We should probably have easy access to wrapped assertions via the databaker api, it seems an easier way to get far more robust code. could be as simple as follows (Im making up the 'is', 'must' and 'can' methods purely to get the gist across, not particularly thought out):

cells = tab.excel_ref("A2").expand(RIGHT).is(dbtypes.TIME)`
cells = tab.excel_ref("A2").expand(RIGHT).is_one of("cheese", "chips")
cells = tab.excel_ref("A2").expand(RIGHT).can_be(int)
cells = tab.excel_ref("A2").expand(RIGHT).can_not_be(float)
cells = tab.excel_ref("A2").expand(RIGHT).must_have("cheese", "chips").must_not_have("gravy")

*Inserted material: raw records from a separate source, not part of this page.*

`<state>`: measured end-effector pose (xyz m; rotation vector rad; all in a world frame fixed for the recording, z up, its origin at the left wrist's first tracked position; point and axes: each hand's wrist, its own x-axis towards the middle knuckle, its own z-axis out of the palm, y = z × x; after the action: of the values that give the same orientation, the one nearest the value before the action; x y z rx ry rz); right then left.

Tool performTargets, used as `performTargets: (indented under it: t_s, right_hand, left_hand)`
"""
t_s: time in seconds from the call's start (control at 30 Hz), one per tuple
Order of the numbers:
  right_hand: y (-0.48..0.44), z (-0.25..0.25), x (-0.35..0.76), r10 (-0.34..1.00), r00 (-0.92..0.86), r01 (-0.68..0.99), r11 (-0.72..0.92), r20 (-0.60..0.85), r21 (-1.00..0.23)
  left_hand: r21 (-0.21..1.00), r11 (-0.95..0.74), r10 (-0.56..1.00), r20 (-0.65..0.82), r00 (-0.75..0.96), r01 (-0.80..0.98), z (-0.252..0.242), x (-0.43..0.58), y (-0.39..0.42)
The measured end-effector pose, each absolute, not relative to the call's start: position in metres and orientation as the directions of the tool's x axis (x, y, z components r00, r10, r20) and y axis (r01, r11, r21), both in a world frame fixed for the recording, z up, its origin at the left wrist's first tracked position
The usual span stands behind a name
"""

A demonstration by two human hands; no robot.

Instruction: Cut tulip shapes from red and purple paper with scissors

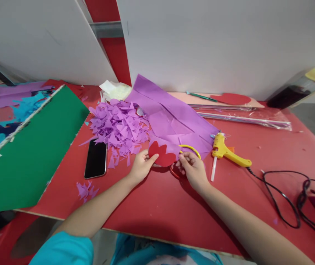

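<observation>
— Left hand [141,165]: doing what?
— Pinching. Fingers [149,157] narrow, closed on the nine o'clock edge of a red heart cutout [161,154], near the middle of the table [157,206]. Resting on it or lifted: cannot tell.

— And the right hand [193,170]?
— Just at three o'clock of that heart. Fingers [184,160] curled tight, gripping the purple piece [172,146] tucked behind the heart. Both papers overlapped and touching.

— Anything beneath?
— A red ring [174,173], partly hidden, flat on the table at five o'clock of the heart. Also a yellow ring [193,148], peeking out at twelve o'clock of the right knuckles.

— Around the hands?
— At three o'clock of the right hand, near but apart: a yellow glue gun [226,151] on its side, black cable [281,195] trailing off toward four o'clock. At nine o'clock of the left hand: a black phone [96,159], screen up and dark. At eleven o'clock: a heap of purple scraps [119,127], reaching the phone's top corner. At twelve o'clock: a creased purple sheet [171,114], running down to the purple piece.

— Farther out?
— Past the phone at nine o'clock, a green board [30,154], tilted, overhanging the table's near edge. At seven o'clock of the left hand, small purple bits [85,190]. Far back at one o'clock, a second red heart [230,98], well apart.
</observation>
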<state>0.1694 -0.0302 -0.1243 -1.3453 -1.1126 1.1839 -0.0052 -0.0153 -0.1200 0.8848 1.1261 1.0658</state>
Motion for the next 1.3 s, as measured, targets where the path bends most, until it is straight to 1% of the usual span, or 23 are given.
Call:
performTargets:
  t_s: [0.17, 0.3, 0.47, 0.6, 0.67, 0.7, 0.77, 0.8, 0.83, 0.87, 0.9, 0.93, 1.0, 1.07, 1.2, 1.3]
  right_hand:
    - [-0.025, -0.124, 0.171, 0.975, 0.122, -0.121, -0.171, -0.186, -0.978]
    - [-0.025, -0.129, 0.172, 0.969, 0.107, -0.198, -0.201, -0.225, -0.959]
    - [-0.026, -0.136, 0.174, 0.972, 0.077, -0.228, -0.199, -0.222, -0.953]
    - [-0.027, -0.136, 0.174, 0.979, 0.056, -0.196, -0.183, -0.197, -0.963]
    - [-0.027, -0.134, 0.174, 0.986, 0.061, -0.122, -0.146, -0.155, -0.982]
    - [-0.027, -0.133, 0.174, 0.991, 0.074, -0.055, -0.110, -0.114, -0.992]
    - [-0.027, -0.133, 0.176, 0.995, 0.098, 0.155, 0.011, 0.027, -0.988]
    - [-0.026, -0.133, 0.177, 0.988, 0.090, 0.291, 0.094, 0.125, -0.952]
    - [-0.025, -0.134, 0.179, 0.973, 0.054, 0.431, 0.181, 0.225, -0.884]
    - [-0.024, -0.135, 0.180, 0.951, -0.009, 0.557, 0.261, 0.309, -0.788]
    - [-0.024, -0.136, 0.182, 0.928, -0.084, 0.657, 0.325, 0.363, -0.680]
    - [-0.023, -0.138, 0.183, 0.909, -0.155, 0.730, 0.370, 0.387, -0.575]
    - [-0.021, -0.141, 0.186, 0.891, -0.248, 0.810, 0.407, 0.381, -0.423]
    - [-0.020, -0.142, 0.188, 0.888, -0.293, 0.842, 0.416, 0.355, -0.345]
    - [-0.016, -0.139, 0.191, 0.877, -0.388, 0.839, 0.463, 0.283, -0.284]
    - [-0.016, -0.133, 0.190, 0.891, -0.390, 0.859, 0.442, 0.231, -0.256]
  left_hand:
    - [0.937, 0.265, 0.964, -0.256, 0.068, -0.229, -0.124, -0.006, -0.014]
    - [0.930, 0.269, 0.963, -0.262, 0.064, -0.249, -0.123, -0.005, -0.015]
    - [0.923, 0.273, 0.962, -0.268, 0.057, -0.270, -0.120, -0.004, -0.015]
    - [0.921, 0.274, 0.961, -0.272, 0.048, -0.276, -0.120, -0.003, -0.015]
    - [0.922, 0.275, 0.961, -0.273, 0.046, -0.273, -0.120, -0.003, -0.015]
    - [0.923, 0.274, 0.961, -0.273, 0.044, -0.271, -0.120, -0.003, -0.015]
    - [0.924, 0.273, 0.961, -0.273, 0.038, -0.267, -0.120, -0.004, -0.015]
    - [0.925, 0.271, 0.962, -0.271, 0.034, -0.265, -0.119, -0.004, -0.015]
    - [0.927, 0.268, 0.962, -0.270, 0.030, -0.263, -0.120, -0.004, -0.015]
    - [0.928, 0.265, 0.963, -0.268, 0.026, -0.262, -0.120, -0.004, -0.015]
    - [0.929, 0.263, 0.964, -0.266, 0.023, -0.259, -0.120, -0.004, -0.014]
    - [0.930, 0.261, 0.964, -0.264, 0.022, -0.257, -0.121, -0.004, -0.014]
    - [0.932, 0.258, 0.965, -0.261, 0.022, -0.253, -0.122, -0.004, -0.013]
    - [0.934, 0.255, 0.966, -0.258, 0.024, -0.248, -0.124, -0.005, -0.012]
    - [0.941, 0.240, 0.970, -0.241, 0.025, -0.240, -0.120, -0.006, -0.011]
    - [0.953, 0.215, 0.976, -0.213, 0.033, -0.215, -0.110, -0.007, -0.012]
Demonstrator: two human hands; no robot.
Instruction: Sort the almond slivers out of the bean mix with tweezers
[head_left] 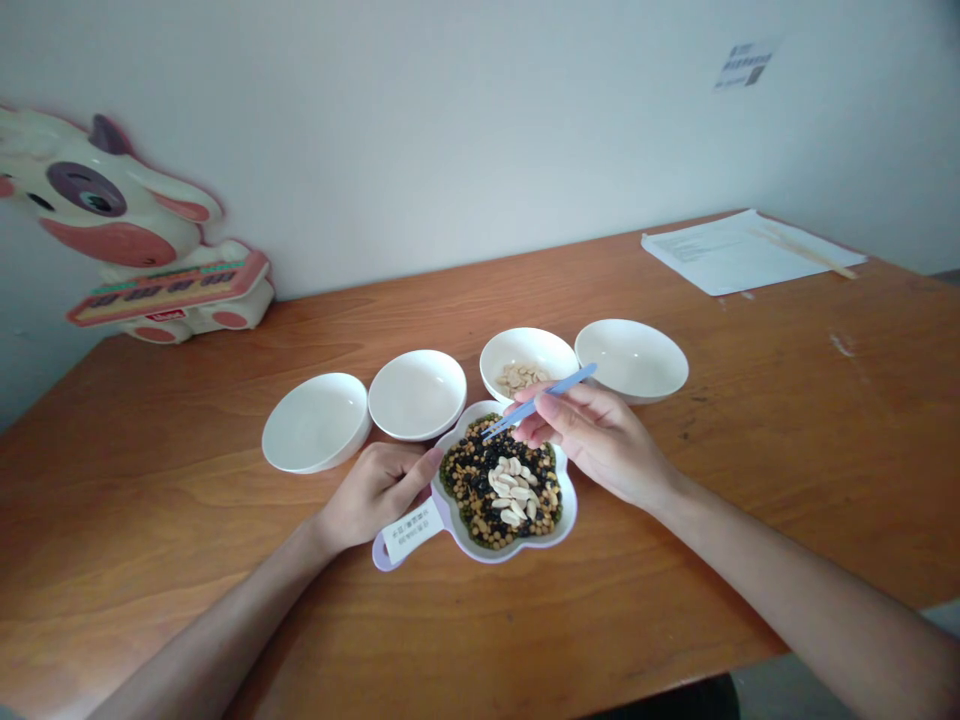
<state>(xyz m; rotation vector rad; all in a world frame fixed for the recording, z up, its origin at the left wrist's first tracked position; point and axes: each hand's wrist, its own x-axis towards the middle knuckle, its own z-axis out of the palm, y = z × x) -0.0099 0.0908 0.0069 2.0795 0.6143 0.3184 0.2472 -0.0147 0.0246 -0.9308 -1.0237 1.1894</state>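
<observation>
A flower-shaped white dish (568,512) with a lilac handle holds mixed black, yellow and green beans with pale seeds on top. My left hand (375,492) rests at its left rim, fingers curled and thumb against the edge, steadying it. My right hand (596,438) pinches blue tweezers (541,398), tips down over the far part of the beans. Behind the dish, one white bowl (537,346) holds a few pale seeds.
Three more white bowls stand in the row: far left (315,424), left of centre (417,394), and right (631,358). A cow-shaped toy (127,240) leans on the wall at back left. Papers with chopsticks (746,250) lie at back right.
</observation>
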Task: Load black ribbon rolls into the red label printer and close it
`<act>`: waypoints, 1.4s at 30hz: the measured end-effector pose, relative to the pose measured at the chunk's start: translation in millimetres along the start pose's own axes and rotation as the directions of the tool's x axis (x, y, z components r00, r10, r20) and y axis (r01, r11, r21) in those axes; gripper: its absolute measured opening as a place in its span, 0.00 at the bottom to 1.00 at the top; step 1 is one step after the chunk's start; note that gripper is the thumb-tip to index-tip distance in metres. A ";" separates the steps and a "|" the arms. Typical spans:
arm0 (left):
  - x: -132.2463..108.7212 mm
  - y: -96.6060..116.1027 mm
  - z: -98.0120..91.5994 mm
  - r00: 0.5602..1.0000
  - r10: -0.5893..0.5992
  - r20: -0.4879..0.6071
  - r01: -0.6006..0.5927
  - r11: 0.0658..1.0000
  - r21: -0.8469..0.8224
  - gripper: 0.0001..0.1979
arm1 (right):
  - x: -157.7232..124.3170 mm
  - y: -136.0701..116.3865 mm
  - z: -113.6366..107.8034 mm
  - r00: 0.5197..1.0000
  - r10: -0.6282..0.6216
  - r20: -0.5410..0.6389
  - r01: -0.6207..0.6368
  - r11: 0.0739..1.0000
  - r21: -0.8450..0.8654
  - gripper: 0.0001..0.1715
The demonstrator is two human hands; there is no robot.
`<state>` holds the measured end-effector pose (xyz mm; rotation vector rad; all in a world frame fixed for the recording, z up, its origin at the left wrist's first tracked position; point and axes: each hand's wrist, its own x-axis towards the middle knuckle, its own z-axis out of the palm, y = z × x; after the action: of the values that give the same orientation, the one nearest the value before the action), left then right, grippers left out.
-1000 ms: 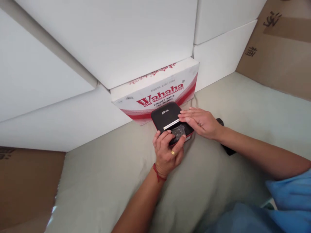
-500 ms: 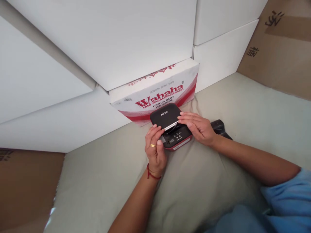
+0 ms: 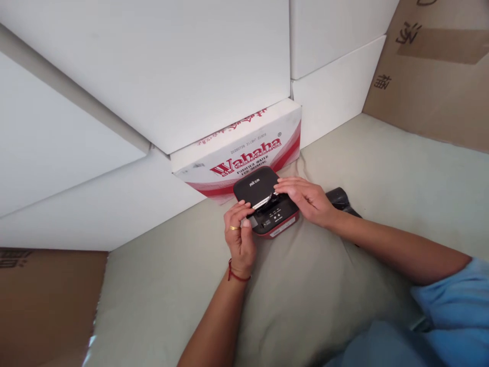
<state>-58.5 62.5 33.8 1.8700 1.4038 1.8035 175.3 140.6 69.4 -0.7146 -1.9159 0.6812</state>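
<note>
A small black device with a red base (image 3: pixel 263 201) sits on a grey-green cloth surface (image 3: pixel 344 285), in front of a white and red "Wahaha" carton (image 3: pixel 237 153). Its black lid is lifted a little at the front, showing a panel with small buttons. My left hand (image 3: pixel 239 234), with a gold ring and a red wrist cord, grips the device's near left corner. My right hand (image 3: pixel 305 199) rests on its right side, fingertips on the lid's front edge by a white strip.
White foam blocks (image 3: pixel 153 66) wall the back. Brown cardboard stands at the right (image 3: pixel 439 81) and lower left (image 3: pixel 42 300). A dark object (image 3: pixel 338 196) lies partly hidden behind my right wrist. My blue sleeve (image 3: pixel 451 311) fills the lower right.
My left hand has slid off the device's front to its left corner. The clear packet it held there is gone from view, and the button panel now shows under the lid.
</note>
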 end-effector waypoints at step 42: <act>-9.1 -32.8 17.1 0.865 -0.438 0.246 0.490 0.629 -0.604 0.45 | 77.2 -42.6 -28.8 0.858 0.244 0.453 -0.085 0.936 -0.343 0.23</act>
<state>-58.0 81.3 0.7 1.0670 0.9171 1.6217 163.7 172.1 155.9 -0.9863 -2.4904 0.7228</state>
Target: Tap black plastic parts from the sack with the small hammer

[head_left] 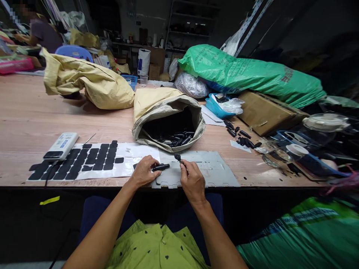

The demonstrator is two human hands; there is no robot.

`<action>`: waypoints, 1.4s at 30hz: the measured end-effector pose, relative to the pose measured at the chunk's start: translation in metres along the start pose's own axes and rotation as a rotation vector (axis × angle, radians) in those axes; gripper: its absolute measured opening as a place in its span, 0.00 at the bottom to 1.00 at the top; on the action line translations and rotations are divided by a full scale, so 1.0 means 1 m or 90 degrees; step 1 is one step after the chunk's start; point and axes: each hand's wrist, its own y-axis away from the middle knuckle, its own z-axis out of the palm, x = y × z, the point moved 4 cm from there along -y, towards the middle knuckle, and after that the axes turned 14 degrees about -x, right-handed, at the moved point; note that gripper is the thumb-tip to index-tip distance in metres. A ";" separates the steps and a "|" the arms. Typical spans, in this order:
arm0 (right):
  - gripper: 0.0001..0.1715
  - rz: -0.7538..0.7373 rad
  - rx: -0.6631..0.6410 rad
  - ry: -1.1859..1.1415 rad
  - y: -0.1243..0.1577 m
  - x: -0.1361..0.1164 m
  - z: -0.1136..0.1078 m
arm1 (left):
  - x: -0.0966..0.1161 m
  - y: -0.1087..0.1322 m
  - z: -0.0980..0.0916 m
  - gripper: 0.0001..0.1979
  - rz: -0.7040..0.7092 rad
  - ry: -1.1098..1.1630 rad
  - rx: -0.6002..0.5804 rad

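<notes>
My left hand is closed around a small black cylindrical piece, whose end sticks out to the right over the grey board. In my right hand, thumb and fingers pinch a thin tool with a round black head, held upright and apart from the black piece. Just behind both hands, an open paper sack lies on its side with many black pieces inside its mouth. To the left, a white sheet carries rows of black rounded-square stickers.
A white device with a cable stands on the sheet's left end. Another yellow sack lies behind. Rightward are loose black parts, a cardboard box under a green sack, and clear jars. A person sits far left.
</notes>
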 end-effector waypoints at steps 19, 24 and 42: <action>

You can do any of the above with assert statements and regexes, my point is that we shouldn't have to.

Remove is_not_whitespace()

This is important but can just be wrapped into .is_not_blank() If we didn't have so much legacy code was could remove both and just have an .include_blank() for the rare occasions we'd want to instead, but it's probably not worth the headaches.

Format time

We keep having to do this ourselves in literally every transformation, it'd be nice to just stick it in databaker. Again, not a thought out implmentation, but the gist would be: eg HDim(cellBag, "Ref Period", CLOSEST, LEFT, time=True) if the time format provided didn't match (or was incorrect with) our time patterns, then instead pass a dict to map pattern to handling

timeMap = {
  '^[0-9]{4}-Q[1-4]$': dbtime.gregorianQuarters
}
HDim(cellBag, "Ref Period", CLOSEST, LEFT, time=timeMap)
mikeAdamss commented 3 years ago

im going to close this, it never really became the team space for enhancements I'd imagined and the thinking has moved on, we're probably better off raising ideas as separate issues against our databaker repo.